De acordo com a presidente da Comissão, advogada Raquel Cabús, durante todo o dia qualquer cidadão poderá ligar para o telefone 82 2121-3207, que ficará ativo até o final da votação ou entrar em contato com a equipe através do e-mail eleitoral@oab-al.org.br. “Não é preciso ninguém se identificar mas, caso queira, o usuário pode falar o seu nome sem medo e a sua identidade será mantida em sigilo”, explicou ela.

Raquel Cabús também informou que a Comissão atenderá a todas as ligações, entretanto, só poderá formalizar como denúncias aquelas que tenham elementos suficientes para investigação. “Alertamos aos eleitores que apurem o máximo de informações a respeito da denúncia, a exemplo dos nomes dos envolvidos, local do suposto esquema de fraude, marca e cor de veículo, endereço completo e, se possível, gravação em vídeo, podendo ser do próprio aparelho celular e fotos”, orientou.

Ministério Público de plantão
O Ministério Público Estadual terá uma equipe de plantão durante todo o dia. Entre às 08 horas e às 17 horas, o procurador-geral adjunto Sérgio Jucá e os procuradores Afrânio Queiróz e Fernando Augusto de Araújo, juntamente com Adílza Freitas, presidente da Associação do Ministério Público de Alagoas, ficarão à disposição da Justiça Eleitoral e da população para atuar nos casos de necessidade.

“Como fiscais da lei, estaremos prontos para trabalhar. O grupo permanecerá na sede do Ministério nos turnos da manhã e tarde e, qualquer pessoa que presenciar um caso de corrupção eleitoral, pode entrar em contato conosco pelo telefone 82 2122-3500”, informou Adílza Freitas.

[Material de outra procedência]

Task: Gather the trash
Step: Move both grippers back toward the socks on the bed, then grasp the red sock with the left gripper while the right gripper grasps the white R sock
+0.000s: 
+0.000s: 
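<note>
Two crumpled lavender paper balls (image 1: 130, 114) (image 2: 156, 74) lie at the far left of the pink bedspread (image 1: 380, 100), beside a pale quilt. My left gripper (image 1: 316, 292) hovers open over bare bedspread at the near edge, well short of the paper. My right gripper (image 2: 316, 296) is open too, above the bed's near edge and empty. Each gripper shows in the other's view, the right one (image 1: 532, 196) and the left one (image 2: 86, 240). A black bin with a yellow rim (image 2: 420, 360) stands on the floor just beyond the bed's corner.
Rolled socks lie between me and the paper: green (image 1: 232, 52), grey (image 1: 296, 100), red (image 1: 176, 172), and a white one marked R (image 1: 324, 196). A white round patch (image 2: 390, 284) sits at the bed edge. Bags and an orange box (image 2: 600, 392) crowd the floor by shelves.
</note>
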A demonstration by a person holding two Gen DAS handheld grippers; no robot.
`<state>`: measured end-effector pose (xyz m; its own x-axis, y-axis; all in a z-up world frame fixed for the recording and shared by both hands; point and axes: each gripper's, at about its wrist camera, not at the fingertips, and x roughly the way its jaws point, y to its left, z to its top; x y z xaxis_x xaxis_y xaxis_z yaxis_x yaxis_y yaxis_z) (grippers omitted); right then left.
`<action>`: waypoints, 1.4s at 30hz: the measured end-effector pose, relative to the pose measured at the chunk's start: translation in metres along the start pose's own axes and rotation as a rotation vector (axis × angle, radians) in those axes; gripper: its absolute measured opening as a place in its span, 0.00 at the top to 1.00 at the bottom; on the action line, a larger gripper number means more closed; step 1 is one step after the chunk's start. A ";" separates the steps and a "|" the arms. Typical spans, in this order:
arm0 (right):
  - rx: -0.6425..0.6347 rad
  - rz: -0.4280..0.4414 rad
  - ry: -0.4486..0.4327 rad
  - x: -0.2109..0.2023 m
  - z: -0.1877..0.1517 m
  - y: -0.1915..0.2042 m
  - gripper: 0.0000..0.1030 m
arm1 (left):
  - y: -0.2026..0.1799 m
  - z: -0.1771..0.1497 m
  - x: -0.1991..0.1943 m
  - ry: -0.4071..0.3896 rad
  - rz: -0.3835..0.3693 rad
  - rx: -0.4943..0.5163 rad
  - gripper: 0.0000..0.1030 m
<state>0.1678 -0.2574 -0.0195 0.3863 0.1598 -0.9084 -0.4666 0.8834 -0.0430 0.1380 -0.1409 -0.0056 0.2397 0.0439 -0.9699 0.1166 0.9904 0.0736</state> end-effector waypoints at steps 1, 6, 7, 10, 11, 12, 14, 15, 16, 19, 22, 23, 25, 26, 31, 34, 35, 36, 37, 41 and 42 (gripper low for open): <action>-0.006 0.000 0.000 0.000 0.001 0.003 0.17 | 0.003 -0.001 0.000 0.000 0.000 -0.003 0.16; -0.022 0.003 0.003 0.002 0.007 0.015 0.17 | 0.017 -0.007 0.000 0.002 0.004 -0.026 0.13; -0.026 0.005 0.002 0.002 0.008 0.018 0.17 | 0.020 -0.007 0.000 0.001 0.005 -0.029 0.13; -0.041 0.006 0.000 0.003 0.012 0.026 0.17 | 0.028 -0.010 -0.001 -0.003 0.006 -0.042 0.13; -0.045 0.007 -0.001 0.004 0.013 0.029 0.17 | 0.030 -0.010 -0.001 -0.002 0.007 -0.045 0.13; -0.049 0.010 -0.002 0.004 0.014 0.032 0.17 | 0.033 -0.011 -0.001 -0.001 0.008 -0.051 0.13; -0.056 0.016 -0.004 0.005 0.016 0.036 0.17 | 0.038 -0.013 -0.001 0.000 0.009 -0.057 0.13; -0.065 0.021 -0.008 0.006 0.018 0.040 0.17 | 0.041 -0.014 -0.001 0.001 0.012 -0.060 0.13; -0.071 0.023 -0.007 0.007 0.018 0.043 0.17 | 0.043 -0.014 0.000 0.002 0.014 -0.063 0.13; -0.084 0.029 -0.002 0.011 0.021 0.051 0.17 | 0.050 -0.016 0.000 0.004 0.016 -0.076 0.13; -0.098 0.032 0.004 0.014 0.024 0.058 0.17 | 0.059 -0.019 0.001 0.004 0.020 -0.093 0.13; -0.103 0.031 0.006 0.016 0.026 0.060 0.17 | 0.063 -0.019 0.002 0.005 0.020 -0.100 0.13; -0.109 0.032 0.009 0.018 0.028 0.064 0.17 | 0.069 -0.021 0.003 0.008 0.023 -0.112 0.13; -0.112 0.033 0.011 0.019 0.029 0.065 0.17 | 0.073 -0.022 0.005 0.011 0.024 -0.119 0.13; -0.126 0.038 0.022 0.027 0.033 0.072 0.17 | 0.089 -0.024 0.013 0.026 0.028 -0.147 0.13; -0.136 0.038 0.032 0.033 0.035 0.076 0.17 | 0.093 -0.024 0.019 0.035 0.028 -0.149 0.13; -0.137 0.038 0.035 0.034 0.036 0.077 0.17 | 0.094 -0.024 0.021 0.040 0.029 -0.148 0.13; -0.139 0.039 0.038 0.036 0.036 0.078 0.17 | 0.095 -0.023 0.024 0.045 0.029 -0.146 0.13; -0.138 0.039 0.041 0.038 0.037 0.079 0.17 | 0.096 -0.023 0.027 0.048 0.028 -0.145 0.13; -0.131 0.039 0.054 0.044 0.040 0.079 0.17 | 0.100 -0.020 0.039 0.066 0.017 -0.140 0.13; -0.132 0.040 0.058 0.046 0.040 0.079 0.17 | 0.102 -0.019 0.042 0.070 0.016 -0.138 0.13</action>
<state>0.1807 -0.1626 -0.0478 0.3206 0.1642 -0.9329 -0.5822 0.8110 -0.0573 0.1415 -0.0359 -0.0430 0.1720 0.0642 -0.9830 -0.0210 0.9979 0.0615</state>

A promotora alerta aos cidadãos que fiquem atentos a comportamentos suspeitos e tentem registrar situações que se configurem em compra de votos, aliciamento ou transporte irregular de eleitores e boca de urna. “Tudo isso é crime e passível de prisão em flagrante. Caso alguém consiga realmente filmar ou fotografar uma ilicitude, deve nos enviar o material. Daremos a ele o destino certo, que é a Polícia Federal”, explicou ela, acrescentando que, numa situação comprovada, a Polícia Militar mais próxima deverá também ser acionada.

1º turno
Durante o 1º turno dessas eleições gerais, a Comissão de Combate à Corrupção Eleitoral da OAB/AL recebeu 124 ligações, sendo 83 relacionadas a fatos ocorridos na capital e 41 no interior do Estado. Somando aos telefonemas recebidos durante sábado, o número total dói de 140 denúncias. Noventa delas ocorreram em Maceió e o restante nos outros municípios, como Boca da Mata, Marechal Deodoro e Atalaia.

Segundo Raquel Cabús, 80% das acusações foram relacionadas ao crime de compra de votos e a maior delas seguiu para as Polícias Civil e Federal e para o Ministério Público Eleitoral. “Quando terminarem as eleições nós vamos procurar as autoridades policiais e o MPE para saber se alguma denúncia formalizada por nós se transformou realmente em investigação”, concluiu a advogada. Já os procuradores do Ministério Público não precisaram atuar em nenhum caso de flagrante delito.